The task
Begin with the first line of the entries below and reproduce each line exactly, ending with the line that holds "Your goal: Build".

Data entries

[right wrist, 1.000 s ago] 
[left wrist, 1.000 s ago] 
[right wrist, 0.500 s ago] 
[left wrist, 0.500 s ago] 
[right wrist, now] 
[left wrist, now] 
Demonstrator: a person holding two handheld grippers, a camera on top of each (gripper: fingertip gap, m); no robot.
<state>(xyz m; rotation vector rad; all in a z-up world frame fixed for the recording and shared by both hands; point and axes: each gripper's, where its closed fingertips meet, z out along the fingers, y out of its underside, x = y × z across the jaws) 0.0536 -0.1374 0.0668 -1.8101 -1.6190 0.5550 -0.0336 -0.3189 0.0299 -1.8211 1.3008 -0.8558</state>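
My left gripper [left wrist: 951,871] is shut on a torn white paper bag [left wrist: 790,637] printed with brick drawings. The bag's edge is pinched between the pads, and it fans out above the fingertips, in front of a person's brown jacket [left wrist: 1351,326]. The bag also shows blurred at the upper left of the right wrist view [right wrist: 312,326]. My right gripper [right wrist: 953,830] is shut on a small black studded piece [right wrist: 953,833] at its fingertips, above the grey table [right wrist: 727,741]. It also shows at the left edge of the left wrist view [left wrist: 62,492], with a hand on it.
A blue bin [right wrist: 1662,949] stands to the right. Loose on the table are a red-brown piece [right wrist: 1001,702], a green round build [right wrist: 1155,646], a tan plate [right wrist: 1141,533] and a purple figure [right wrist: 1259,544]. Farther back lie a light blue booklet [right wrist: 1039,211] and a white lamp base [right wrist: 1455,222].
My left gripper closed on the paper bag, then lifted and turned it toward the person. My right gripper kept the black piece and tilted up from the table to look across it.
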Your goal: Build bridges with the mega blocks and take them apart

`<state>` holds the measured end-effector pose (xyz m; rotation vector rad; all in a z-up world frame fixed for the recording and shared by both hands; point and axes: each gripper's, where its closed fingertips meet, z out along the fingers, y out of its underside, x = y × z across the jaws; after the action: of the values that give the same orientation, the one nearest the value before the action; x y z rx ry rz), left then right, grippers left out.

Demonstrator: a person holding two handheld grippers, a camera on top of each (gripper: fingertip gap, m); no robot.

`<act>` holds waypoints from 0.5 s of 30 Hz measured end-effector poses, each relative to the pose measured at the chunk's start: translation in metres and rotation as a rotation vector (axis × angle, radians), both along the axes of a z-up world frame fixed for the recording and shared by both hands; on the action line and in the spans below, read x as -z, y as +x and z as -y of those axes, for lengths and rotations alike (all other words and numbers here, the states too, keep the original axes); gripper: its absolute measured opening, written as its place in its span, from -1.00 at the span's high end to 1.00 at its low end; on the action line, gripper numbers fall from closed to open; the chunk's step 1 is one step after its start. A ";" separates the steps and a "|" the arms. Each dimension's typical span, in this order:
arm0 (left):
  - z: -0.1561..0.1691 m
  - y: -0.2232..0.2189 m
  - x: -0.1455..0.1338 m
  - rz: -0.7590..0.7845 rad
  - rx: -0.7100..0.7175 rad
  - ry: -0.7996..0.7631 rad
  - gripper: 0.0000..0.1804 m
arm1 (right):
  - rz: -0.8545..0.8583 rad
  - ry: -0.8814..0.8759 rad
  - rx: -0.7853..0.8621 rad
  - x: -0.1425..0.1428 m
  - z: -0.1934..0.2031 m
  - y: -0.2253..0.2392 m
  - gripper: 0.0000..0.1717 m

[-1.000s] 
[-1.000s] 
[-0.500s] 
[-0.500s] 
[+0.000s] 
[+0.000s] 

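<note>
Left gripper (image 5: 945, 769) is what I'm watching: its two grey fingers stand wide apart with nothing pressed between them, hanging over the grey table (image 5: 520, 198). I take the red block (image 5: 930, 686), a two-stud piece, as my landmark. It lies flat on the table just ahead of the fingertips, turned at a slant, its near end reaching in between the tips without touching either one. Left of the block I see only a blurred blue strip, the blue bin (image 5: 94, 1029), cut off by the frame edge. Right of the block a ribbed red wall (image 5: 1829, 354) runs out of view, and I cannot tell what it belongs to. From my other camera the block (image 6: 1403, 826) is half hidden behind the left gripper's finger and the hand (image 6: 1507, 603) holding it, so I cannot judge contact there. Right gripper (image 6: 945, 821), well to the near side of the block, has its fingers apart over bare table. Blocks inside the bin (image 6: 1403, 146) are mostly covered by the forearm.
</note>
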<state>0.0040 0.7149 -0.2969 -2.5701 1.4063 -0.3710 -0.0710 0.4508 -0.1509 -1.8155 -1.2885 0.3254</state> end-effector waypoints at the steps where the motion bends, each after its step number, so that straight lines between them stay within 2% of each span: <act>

Completed task
[right wrist, 1.000 s ago] 
[left wrist, 1.000 s ago] 
[right wrist, 0.500 s ago] 
[left wrist, 0.500 s ago] 
[right wrist, now] 
[left wrist, now] 
Demonstrator: a person holding two handheld grippers, a camera on top of each (gripper: fingertip gap, m); no robot.
<state>(xyz m; rotation vector rad; all in a z-up world frame fixed for the recording and shared by both hands; point and axes: each gripper's, where its closed fingertips meet, z out along the fingers, y out of its underside, x = y × z across the jaws) 0.0536 -0.1374 0.0668 -1.8101 -1.6190 0.5550 -0.0336 -0.3189 0.0299 -1.8211 1.3008 -0.8558</state>
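My left gripper [left wrist: 951,871] is shut on a torn white paper bag [left wrist: 790,637] printed with brick drawings. The bag's edge is pinched between the pads, and it fans out above the fingertips, in front of a person's brown jacket [left wrist: 1351,326]. The bag also shows blurred at the upper left of the right wrist view [right wrist: 312,326]. My right gripper [right wrist: 953,830] is shut on a small black studded piece [right wrist: 953,833] at its fingertips, above the grey table [right wrist: 727,741]. It also shows at the left edge of the left wrist view [left wrist: 62,492], with a hand on it.
A blue bin [right wrist: 1662,949] stands to the right. Loose on the table are a red-brown piece [right wrist: 1001,702], a green round build [right wrist: 1155,646], a tan plate [right wrist: 1141,533] and a purple figure [right wrist: 1259,544]. Farther back lie a light blue booklet [right wrist: 1039,211] and a white lamp base [right wrist: 1455,222].
My left gripper closed on the paper bag, then lifted and turned it toward the person. My right gripper kept the black piece and tilted up from the table to look across it.
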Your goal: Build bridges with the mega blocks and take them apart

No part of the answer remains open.